> WHAT YOU HAVE TO DO
Would you pull out every line of the material that contains the string "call"?

> DATA SECTION
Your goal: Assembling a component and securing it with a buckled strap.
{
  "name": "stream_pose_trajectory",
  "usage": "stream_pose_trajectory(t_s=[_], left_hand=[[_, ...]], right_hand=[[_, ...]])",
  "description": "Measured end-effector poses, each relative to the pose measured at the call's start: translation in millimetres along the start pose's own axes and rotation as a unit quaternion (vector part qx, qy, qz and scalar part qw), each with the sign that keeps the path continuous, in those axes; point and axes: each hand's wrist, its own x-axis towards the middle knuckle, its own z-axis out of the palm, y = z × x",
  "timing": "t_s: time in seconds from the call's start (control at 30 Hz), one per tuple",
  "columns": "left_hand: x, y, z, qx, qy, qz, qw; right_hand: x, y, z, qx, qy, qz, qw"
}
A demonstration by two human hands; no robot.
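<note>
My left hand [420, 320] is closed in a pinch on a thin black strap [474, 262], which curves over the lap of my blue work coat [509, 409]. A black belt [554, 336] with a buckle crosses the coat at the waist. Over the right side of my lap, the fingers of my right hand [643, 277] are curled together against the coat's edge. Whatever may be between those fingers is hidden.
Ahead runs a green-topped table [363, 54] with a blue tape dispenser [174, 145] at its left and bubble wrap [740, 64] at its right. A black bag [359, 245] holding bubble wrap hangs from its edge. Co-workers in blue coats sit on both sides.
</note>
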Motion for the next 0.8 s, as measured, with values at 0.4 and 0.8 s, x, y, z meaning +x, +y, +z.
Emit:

> RESULT OF THIS TASK
  "description": "Measured end-effector poses, each relative to the pose measured at the call's start: translation in millimetres along the start pose's own axes and rotation as a unit quaternion (vector part qx, qy, qz and scalar part qw), each with the sign that keeps the path continuous, in those axes; point and axes: each hand's wrist, its own x-axis towards the middle knuckle, its own z-axis out of the palm, y = z × x",
  "timing": "t_s: time in seconds from the call's start (control at 30 Hz), one per tuple",

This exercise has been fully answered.